La spectroscopie par résonance acoustique, pour le contrôle en routine
Selon Anne-Françoise Obaton, la spectroscopie par résonance acoustique est une technologie qui offre de très bonnes performances, après la tomographie. Elle consiste à exciter mécaniquement la pièce – en la tapant avec un petit marteau ou en la laissant glisser sur un toboggan – et d’enregistrer les vibrations sous la forme d’un spectre de fréquences. Celui-ci est comparé au spectre d’une pièce de référence. Si les deux mesures divergent, la pièce doit contenir des défauts, en surface ou en interne.
« Nous avons testé cette méthode avec des pièces lattices, dont il manquait des branches de la structure à certaines », explique Anne-Françoise Obaton, nous avons pu identifier 100% des pièces défectueuses. »

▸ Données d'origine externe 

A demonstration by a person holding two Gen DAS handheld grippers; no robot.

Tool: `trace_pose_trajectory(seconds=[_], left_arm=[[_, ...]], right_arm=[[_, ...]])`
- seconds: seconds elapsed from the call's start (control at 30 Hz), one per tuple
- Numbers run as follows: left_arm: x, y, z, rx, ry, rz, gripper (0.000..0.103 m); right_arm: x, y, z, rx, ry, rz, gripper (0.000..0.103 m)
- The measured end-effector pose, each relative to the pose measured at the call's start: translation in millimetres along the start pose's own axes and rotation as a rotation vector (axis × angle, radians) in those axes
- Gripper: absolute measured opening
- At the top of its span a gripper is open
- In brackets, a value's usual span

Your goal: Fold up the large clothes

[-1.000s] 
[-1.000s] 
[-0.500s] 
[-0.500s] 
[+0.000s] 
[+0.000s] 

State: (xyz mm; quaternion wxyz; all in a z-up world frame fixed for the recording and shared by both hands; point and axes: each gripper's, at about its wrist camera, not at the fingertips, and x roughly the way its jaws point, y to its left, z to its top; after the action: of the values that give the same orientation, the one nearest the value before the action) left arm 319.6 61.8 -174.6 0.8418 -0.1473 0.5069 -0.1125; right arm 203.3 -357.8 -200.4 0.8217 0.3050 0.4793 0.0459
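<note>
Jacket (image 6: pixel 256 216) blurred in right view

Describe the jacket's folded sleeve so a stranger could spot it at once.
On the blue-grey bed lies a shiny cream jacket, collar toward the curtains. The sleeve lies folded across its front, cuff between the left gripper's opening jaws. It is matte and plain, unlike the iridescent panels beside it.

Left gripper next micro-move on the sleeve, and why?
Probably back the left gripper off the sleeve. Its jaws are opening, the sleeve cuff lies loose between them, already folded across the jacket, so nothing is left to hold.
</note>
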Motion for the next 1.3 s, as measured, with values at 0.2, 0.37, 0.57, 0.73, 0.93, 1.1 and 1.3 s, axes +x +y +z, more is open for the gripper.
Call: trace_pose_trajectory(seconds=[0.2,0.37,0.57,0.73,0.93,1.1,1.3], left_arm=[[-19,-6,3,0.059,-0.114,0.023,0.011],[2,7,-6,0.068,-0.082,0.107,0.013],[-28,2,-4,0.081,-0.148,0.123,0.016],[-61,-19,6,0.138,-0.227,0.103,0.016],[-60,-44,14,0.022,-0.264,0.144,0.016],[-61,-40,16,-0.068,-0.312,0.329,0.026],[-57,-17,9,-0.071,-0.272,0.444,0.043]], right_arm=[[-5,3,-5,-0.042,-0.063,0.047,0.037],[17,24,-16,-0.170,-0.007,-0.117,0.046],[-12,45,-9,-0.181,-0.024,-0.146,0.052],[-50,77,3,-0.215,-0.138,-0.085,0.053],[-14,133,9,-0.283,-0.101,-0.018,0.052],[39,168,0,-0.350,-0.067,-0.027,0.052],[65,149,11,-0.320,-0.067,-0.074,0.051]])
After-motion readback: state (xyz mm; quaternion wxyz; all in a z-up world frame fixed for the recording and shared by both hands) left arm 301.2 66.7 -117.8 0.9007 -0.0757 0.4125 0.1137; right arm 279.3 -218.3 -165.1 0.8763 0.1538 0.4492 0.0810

A la différence de la tomographie, la spectroscopie par résonnance acoustique peut être utilisée quelles que soient la taille et la géométrie de la pièce. Elle est moins coûteuse et peut facilement être mise en place pour des contrôles post production en routine. Cependant, il s’agit d’une méthode globale, qui ne permet pas d’identifier et de caractériser le type de défaut présent dans la pièce.
La technologie confocale chromatique, pour l’inspection couche par couche
Présentée par la société STIL, basée à Aix-en-Provence (Bouches-du-Rhône), la technologie confoncale chromatique est un processus destiné à l’inspection rapide de la porosité en surface des pièces.

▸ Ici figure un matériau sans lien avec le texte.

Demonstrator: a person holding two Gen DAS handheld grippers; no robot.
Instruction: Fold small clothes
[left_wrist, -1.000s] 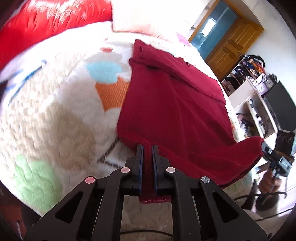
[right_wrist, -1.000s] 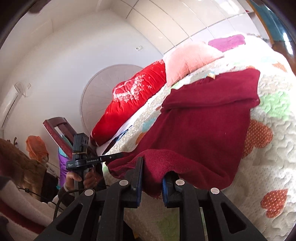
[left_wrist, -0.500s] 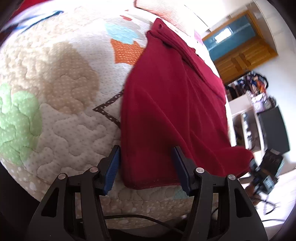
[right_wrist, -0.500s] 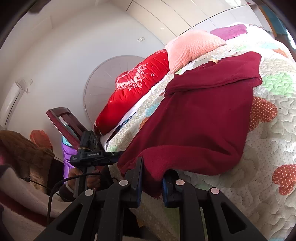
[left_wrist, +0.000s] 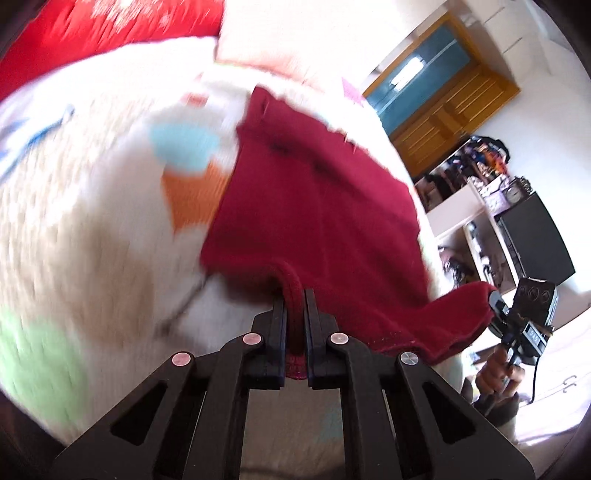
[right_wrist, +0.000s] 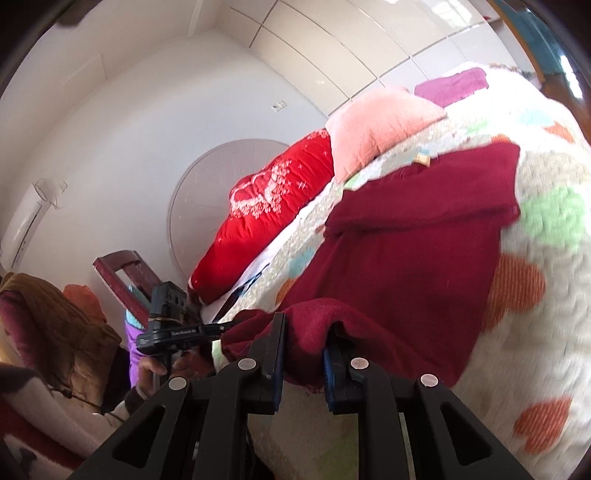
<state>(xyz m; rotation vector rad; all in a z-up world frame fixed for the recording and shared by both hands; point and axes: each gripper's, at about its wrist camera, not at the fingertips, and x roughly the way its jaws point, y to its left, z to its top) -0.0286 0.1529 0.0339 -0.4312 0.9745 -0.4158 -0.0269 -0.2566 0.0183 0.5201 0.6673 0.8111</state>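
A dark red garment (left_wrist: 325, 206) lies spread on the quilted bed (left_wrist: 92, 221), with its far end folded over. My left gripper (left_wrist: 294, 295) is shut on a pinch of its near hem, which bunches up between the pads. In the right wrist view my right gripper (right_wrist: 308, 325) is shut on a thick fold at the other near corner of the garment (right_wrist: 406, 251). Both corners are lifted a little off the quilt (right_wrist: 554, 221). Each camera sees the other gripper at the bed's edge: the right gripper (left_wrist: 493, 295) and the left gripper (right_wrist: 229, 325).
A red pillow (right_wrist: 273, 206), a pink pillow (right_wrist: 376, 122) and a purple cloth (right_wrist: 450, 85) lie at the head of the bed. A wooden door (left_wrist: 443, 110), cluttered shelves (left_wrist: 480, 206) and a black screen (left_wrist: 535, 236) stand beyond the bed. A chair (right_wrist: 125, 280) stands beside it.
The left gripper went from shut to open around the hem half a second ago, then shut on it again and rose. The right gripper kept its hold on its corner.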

Le principe consiste à créer un faisceau lumineux polychromatique dont chaque longueur d’onde se focalise parfaitement à une position précise. « Ceci revient à créer une règle optique dont chaque couleur correspond à une distance. », explique Patrice Belin, directeur des ventes de STIL. Un crayon optique permet de projeter le faisceau coloré vers la surface qui va lui retourner, par réflexion, une longueur d’onde unique qui correspond à sa position. « Cela permet de mesurer avec une grande précisions les porosités en surface des pièces imprimées en 3D », met en avant Patrice Belin. « Il s’agit d’une méthode sans contact,. Il n’y a aucun risque d’endommager la pièce ».
STIL veut pousser plus avant sa technologie, et l’intégrer directement dans les équipements pour effectuer en temps réel le contrôle des couches imprimées. « La facilité de mise en œuvre de notre technologie la rend idéale pour l’inspection pendant le processus de production. Elle peut alerter l’opérateur en cas de problème sur une couche et lui permettre soit de régler le défaut, soit d’économiser de la matière en arrêtant l’impression le plus tôt possible. », poursuit Patrice Belin.
La société a déjà approché des constructeurs d’équipements et des discussions sont en cours pour placer cette technologie directement dans la chambre d’impression.